§ TASK REQUIREMENTS
With the pictures omitted, print exactly the lines below, from the one containing "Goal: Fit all" through the one containing "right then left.", and nothing else.

§ MATERIAL SUPPLIED
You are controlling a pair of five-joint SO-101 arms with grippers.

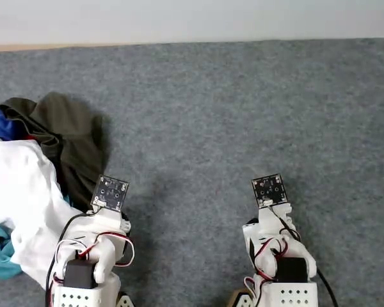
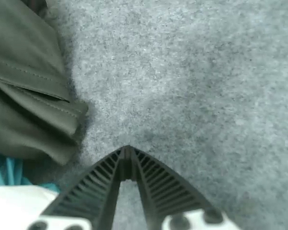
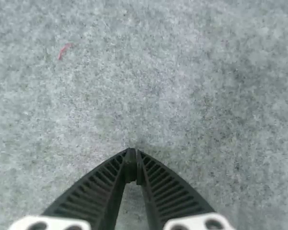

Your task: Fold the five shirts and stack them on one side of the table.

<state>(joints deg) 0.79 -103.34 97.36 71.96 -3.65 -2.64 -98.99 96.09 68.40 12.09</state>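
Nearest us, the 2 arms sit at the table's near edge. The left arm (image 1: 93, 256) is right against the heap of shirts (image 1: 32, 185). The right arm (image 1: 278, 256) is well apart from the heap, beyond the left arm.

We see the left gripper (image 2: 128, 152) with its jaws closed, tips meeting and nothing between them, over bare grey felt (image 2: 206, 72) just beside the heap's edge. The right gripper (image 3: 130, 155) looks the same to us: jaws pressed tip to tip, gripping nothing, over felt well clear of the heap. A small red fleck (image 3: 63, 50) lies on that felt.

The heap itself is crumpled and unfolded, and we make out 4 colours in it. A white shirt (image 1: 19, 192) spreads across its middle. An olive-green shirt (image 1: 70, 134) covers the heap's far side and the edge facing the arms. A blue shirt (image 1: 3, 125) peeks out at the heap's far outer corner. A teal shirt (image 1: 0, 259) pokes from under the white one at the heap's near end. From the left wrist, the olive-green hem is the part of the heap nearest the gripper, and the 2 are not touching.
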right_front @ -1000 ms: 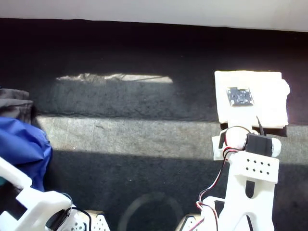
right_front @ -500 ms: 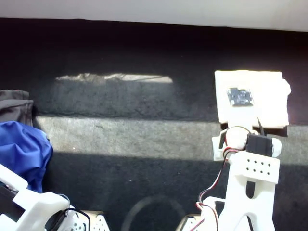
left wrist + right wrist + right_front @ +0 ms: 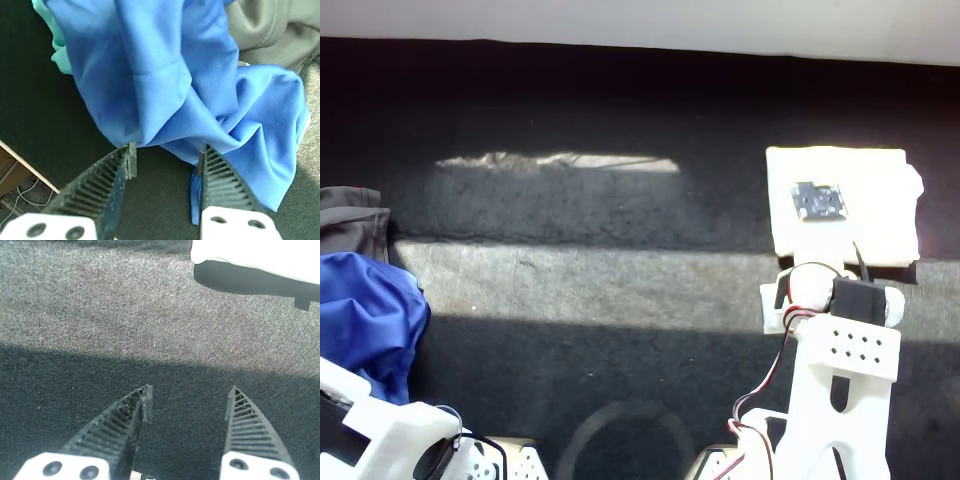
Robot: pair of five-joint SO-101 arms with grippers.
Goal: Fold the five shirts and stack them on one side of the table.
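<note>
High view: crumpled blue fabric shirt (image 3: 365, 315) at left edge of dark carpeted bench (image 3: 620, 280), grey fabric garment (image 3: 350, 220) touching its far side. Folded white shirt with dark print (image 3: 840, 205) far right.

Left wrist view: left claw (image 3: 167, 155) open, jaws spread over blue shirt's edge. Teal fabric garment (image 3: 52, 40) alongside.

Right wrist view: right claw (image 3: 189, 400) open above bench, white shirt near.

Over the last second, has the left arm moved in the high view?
Yes. The left arm has slid back toward the near table edge, farther from the grey shirt.
</note>
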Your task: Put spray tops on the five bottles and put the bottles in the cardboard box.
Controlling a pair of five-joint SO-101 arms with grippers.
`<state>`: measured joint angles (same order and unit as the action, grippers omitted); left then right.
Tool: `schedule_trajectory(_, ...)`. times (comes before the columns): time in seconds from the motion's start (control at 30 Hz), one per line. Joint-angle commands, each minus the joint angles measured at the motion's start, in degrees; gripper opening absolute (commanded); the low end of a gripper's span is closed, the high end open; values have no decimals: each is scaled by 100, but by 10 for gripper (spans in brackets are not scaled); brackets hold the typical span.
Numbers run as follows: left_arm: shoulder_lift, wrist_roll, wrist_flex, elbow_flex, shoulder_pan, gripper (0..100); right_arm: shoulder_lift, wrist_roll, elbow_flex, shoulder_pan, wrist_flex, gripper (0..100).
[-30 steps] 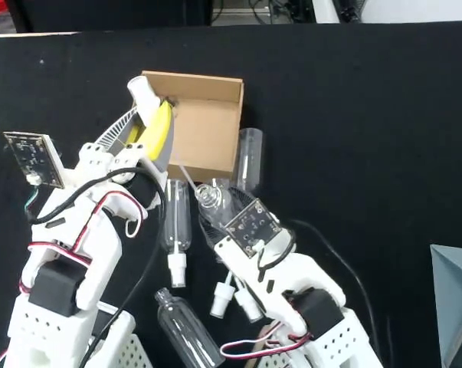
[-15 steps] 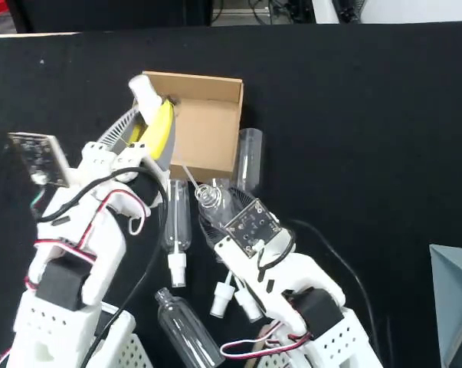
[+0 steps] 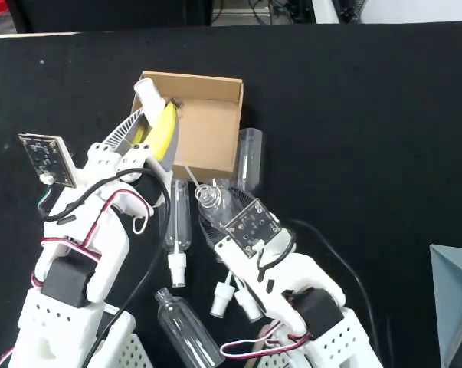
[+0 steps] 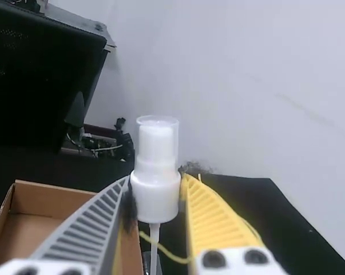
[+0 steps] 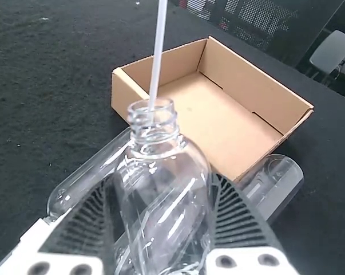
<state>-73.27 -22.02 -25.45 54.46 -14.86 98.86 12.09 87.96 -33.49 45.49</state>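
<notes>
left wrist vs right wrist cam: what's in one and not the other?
Left wrist, not right: the spray top and its white head, clamped in the left gripper, with a wall behind. Right wrist, not left: the clear bottle in the right gripper, and two more bottles lying beside it. Both: the cardboard box and the spray top's thin tube.

Robotics lab / test bench, not a home.
Black cloth over the table [image 3: 384, 115]; two white 3D-printed arms, left arm [image 3: 81, 261] & right arm [image 3: 296, 280], w/ bare wires [image 3: 100, 216] and an exposed circuit board [image 3: 45, 159]. Far side: black perforated equipment cabinet [image 4: 35, 74], loose cables [image 4: 95, 143] by a plain white wall [image 4: 258, 86]; office chair [image 5: 331, 52] far right.
</notes>
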Motion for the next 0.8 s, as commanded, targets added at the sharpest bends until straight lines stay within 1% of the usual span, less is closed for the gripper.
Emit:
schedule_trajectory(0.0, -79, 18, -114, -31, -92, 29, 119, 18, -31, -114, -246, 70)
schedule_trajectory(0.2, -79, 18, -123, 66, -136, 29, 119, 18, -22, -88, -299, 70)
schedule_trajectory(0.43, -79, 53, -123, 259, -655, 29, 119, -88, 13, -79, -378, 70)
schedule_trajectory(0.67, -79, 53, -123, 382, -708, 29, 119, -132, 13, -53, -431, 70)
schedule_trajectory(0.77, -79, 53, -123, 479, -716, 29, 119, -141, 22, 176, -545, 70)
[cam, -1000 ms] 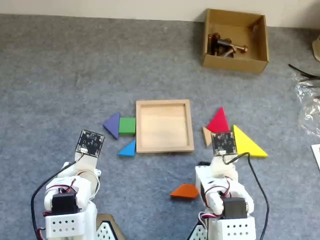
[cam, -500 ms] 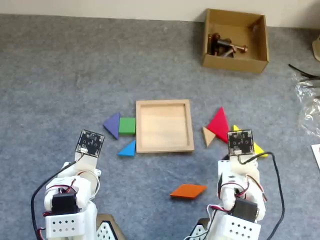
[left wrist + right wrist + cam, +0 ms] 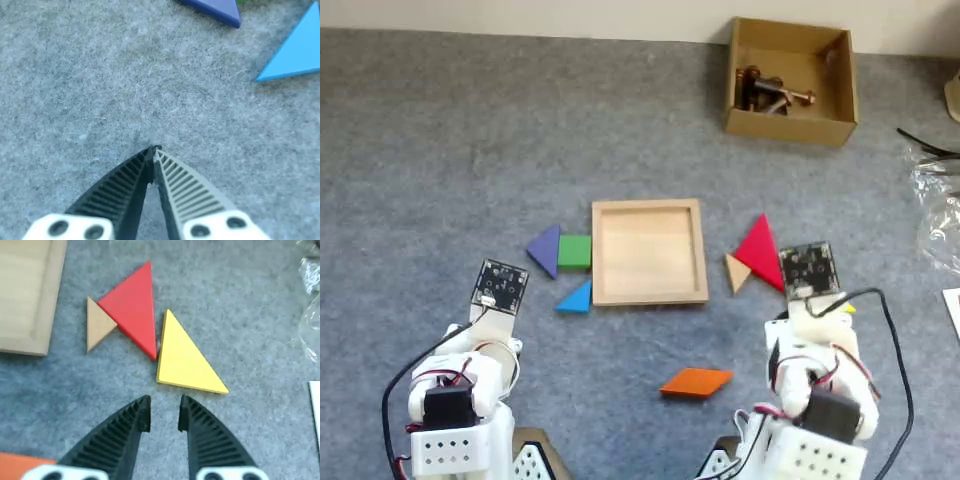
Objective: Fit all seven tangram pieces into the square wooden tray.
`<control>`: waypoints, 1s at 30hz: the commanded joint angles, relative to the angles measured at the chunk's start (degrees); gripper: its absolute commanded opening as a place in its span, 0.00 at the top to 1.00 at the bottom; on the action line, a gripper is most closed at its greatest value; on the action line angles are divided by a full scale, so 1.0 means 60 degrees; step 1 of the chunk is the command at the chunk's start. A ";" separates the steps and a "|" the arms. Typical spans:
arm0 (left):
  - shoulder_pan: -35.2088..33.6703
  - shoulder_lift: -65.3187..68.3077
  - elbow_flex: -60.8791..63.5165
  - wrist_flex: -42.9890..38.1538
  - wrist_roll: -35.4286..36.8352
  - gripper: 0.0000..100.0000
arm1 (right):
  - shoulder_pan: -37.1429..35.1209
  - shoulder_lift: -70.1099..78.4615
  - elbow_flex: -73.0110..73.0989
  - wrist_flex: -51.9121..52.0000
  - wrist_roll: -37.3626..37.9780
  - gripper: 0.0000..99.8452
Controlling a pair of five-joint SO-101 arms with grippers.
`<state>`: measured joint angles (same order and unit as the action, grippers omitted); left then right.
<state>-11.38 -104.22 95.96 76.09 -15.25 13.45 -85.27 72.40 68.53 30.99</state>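
Observation:
The square wooden tray (image 3: 650, 205) lies mid-table with no pieces in it. On the side toward my left arm lie a purple triangle (image 3: 544, 248), a green square (image 3: 575, 251) and a blue triangle (image 3: 576, 297). On the other side lie a red triangle (image 3: 758, 250) and a small tan triangle (image 3: 735, 271), with an orange parallelogram (image 3: 696, 381) nearer the arms. My right gripper (image 3: 163, 414) hovers open just short of the yellow triangle (image 3: 182, 357), holding nothing. My left gripper (image 3: 152, 150) is shut over bare carpet, short of the blue triangle (image 3: 295, 50).
A cardboard box (image 3: 790, 80) with metal parts stands at the far right. Crinkled clear plastic (image 3: 935, 215) lies along the right edge. Grey carpet covers the table.
My right arm has swung to the right, from over the tan and red pieces to over the yellow triangle. The left arm has not moved.

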 commanded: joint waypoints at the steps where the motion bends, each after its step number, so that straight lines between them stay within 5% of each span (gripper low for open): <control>1: -0.0125 -0.0066 0.0198 0.0059 0.0073 0.99 | 0.0110 0.2029 -0.1678 0.0095 0.0088 0.89; 15: -0.0125 -0.0066 0.0198 0.0059 0.0073 0.99 | 0.0066 0.8462 -0.5253 0.0154 -0.0630 0.89; 30: -0.0125 -0.0066 0.0198 0.0059 0.0073 0.99 | -0.1531 1.2974 -0.9150 0.1179 -0.1011 0.89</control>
<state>-11.38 -104.22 95.96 76.09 -15.25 5.10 -10.02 23.25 76.79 25.54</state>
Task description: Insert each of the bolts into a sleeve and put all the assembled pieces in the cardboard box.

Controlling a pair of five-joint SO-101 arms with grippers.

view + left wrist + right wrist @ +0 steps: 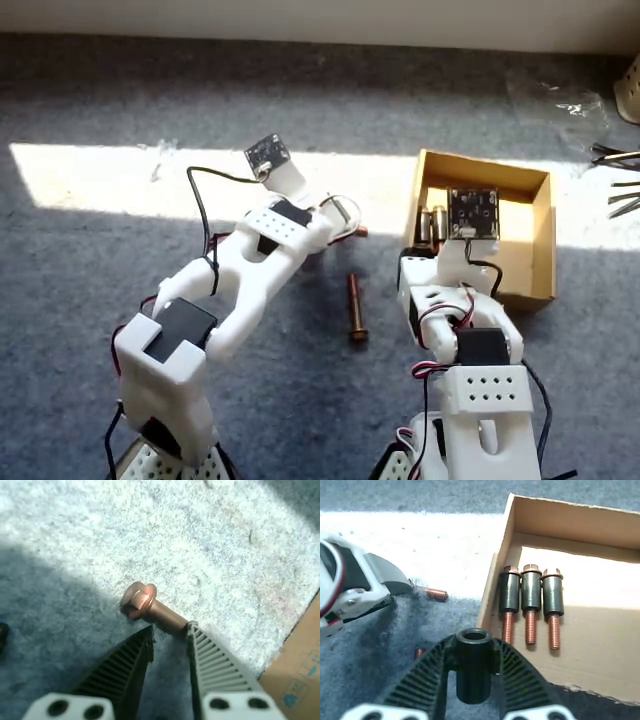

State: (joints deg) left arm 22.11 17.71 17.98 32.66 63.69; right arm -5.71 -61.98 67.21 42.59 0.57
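The copper bolt with a flanged hex head lies on the grey carpeted surface, right at the tips of the left pincer. The jaws stand narrowly apart, with nothing between them. The bolt's long axis runs slantwise across the gap rather than square to it. Its head points away from the open cardboard box, and its threaded end pokes out towards the right arm. The right pincer, beside the box wall, grips an upright black cylindrical sleeve with its bore open on top. The left arm is much the nearer to this bolt. A second loose copper bolt lies between the arms, and three sleeved bolts already lie in the box.
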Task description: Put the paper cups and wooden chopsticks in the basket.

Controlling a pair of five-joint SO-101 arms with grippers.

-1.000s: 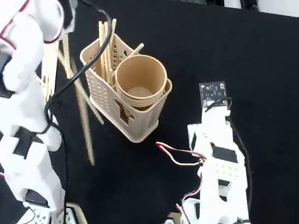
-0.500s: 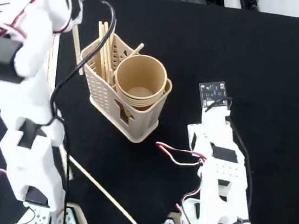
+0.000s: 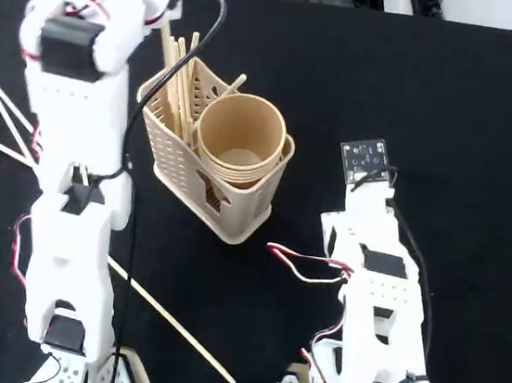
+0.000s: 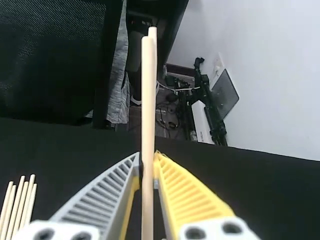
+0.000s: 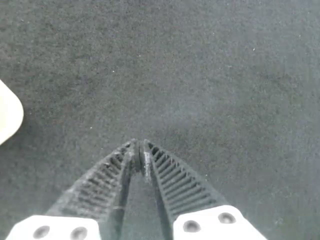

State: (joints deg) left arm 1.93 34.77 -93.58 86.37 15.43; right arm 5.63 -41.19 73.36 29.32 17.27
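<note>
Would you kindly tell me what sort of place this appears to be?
Probably a robotics lab or workshop: a left arm and right arm stand at a black-covered table with a practice basket, and cabled electronic gear sits on the floor by a white wall behind.

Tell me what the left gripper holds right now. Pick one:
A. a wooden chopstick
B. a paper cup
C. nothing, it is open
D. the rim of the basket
A: in the left wrist view the left gripper is shut on a wooden chopstick that sticks out past its fingertips.
</note>
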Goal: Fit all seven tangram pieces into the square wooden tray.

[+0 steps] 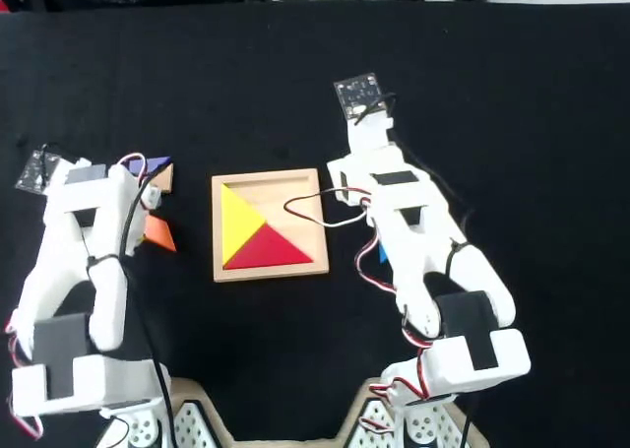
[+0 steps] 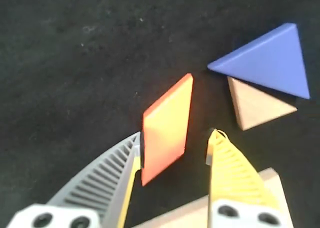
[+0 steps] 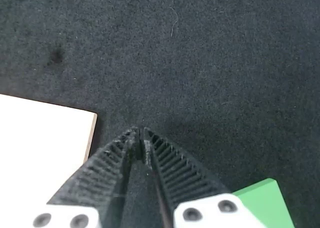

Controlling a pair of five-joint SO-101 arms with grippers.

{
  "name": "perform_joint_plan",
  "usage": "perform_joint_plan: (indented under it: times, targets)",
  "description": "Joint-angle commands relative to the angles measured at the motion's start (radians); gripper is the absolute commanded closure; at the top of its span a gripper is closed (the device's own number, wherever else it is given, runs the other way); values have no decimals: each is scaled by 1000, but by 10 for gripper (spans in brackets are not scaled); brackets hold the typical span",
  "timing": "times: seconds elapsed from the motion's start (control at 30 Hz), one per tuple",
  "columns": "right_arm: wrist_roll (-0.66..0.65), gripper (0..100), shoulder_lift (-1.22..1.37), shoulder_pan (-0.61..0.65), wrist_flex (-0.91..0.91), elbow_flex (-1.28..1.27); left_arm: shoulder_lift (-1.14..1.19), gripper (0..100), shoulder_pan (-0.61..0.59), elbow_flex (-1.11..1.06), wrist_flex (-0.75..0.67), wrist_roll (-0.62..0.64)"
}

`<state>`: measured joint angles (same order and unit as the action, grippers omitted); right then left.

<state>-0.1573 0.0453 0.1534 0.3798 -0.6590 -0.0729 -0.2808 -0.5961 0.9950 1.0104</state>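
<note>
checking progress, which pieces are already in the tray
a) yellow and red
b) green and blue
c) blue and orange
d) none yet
a: the yellow triangle and the red triangle lie side by side inside the wooden tray, and the rest of its floor is bare.

The square wooden tray [image 1: 266, 176] lies flat mid-table, holding a yellow triangle [image 1: 236, 226] and a red triangle [image 1: 271, 248] that meet along a slanted edge. On the table to its left lie an orange parallelogram [image 2: 167, 128] and, just beyond it, a blue triangle [image 2: 270, 62] touching a tan triangle [image 2: 255, 105]. A green piece [image 3: 262, 203], possibly a square, lies near a tray corner.
</note>
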Motion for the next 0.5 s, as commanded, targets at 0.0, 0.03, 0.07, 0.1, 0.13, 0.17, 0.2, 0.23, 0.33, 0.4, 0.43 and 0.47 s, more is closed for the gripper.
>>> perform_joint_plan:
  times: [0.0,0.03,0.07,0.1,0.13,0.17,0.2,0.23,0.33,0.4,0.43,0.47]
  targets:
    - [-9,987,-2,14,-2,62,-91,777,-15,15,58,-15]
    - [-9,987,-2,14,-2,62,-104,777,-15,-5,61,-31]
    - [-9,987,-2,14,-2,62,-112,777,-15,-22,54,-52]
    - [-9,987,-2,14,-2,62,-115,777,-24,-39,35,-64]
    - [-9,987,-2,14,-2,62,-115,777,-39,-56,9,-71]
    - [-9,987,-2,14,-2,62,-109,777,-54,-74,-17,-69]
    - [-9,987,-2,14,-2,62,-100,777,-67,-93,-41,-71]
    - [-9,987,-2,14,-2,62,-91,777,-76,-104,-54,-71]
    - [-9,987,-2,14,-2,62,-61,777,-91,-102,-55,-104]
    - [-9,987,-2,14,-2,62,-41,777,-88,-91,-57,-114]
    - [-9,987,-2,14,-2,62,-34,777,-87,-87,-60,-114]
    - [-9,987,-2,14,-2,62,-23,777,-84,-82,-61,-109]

§ RESULT OF THE TASK
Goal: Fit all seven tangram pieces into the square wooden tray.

[+0 steps] 
[+0 steps] 
[+0 steps] 

Controlling a pair of five-joint SO-101 arms with grippers.

{
  "name": "perform_joint_plan",
  "usage": "perform_joint_plan: (indented under it: times, targets)",
  "description": "Joint-angle commands relative to the angles measured at the motion's start (radians); gripper is the absolute commanded closure; at the top of its span a gripper is closed (the device's own number, wherever else it is given, runs the other way); values have no decimals: each is scaled by 1000, but by 10 for gripper (spans in brackets are not scaled); brackets hold the typical span",
  "timing": "times: seconds elapsed from the motion's start (control at 30 Hz), one per tuple",
  "columns": "right_arm: wrist_roll (-0.66..0.65), gripper (0..100), shoulder_lift (-1.22..1.37), shoulder_pan (-0.61..0.65), wrist_flex (-0.91..0.91), elbow_flex (-1.28..1.27); left_arm: shoulder_lift (-1.14..1.19), gripper (0..100), shoulder_pan (-0.61..0.59), elbow_flex (-1.11..1.06), wrist_flex (-0.75..0.67), wrist_roll (-0.62..0.64)"
}

`<state>`: measured joint angles (same order and unit as the action, grippers omitted); right then left.

This output completes the exercise.